Catalog indexing strategies¶
You may have two different interests in regard to indexing your custom content type objects:
- Making particular fields searchable via Plone's main search facility;
- Indexing particular fields for custom lookup.
Making content searchable¶
Plone's main index is called SearchableText. This is the index which is searched when you use the main portal search. Fields in your custom content types are not necessarily added to SearchableText. Fields added via Dublin-core behaviors are automatically part of SearchableText; others are not.
So, you may need to explicitly add fields to SearchableText if you wish their information to be findable via the main search. There are all sorts of highly customizable ways to do this, but the easiest is to use the collective.dexteritytextindexer add-on package.
Add
collective.dexteritytextindexer
to your buildout and you will gain a new Dexterity
behavior that will allow you to easily add fields to
SearchableText. Once you turn on this behavior, you will
then need to specify fields for addition to
SearchableText.
..Note:
Note that if you turn on the ``Dynamic SearchableText indexer behavior`` for a content type, then you must specify all fields that need SearchableText indexing. Dublin core fields like Title and Description are no longer automatically handled.
Once you have turned on the indexer behavior, edit the XML
field model to add
indexer:searchable="true"
to the
field
tag for each field you wish to add to the SearchableText
index.
See the collective.dexteritytextindexer package documentation for details and for information on how to use it via Python schema.

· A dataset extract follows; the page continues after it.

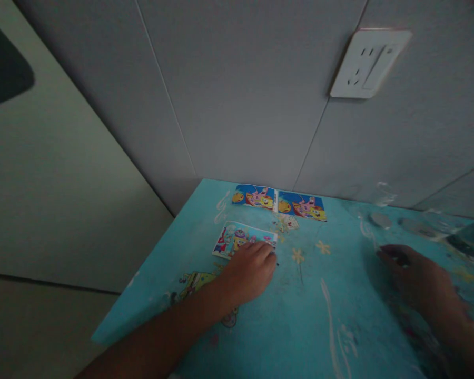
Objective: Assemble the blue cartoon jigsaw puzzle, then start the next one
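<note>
My left hand rests on the right end of a cartoon picture card lying on the blue table. Its fingers are curled together over the card's edge, and the fingertips are partly hidden. At the right, my right hand is a little blurred, with thumb and forefinger brought together in a pinch. Anything between those fingertips is too small to make out. Two blue cartoon cards, a left one and a right one, lie side by side behind the held card.
The patterned blue table top meets a grey panelled wall with a white socket. Clear, blurry plastic containers and a grey disc lie at the back right. A pale panel stands left.
</note>
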`<state>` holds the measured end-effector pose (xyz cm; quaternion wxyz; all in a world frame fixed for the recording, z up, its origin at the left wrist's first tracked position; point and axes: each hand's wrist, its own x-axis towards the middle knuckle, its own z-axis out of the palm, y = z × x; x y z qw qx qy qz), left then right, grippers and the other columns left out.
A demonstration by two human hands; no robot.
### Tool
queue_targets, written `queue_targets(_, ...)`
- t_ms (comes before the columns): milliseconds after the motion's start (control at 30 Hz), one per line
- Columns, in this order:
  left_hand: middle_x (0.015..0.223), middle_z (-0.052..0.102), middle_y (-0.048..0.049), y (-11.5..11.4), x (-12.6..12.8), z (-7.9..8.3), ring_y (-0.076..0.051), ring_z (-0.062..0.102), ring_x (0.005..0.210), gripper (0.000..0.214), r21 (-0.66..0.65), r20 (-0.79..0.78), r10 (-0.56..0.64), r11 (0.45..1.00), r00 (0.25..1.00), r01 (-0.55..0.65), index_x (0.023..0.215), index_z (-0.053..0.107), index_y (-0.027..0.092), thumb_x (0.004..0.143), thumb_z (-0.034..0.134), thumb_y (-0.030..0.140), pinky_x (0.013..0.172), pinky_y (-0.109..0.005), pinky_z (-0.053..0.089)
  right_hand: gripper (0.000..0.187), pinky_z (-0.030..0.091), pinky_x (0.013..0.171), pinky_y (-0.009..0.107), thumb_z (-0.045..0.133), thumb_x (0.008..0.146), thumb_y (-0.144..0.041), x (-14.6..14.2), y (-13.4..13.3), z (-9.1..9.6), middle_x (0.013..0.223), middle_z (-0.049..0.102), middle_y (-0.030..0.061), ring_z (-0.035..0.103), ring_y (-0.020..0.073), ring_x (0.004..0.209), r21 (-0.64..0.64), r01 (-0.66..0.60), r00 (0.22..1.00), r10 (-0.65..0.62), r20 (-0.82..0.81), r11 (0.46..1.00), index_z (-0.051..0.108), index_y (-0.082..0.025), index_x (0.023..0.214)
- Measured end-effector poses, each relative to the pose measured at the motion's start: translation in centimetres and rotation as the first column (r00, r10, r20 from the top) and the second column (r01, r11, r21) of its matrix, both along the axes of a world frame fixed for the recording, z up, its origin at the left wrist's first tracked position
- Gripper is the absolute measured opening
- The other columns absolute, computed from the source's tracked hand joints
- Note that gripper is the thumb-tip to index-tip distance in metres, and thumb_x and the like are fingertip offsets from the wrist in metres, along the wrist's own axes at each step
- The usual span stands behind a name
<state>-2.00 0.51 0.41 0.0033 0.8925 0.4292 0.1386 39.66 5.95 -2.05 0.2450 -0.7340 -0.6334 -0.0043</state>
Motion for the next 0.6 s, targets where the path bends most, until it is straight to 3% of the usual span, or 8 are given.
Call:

Creating and using custom indexes¶
How to create custom catalog indexes
The ZODB is a hierarchical object store where objects of different schemata and sizes can live side by side. This is great for managing individual content items, but not optimal for searching across the content repository. A naive search would need to walk the entire object graph, loading each object into memory and comparing object metadata with search criteria. On a large site, this would quickly become prohibitive.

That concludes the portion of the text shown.